Work task →
Would you write out all of the data exactly as it appears below?

Data shown →

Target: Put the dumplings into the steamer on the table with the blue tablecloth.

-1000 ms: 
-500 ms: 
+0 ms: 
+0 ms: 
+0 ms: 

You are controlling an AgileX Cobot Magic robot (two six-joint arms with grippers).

Exercise answer →
Target: Put the dumplings into the steamer on the table with the blue tablecloth.

-1000 ms: 
-500 ms: 
+0 ms: 
+0 ms: 
+0 ms: 

You are controlling an AgileX Cobot Magic robot (two six-joint arms with grippers).

This output is complete, and the exercise is done.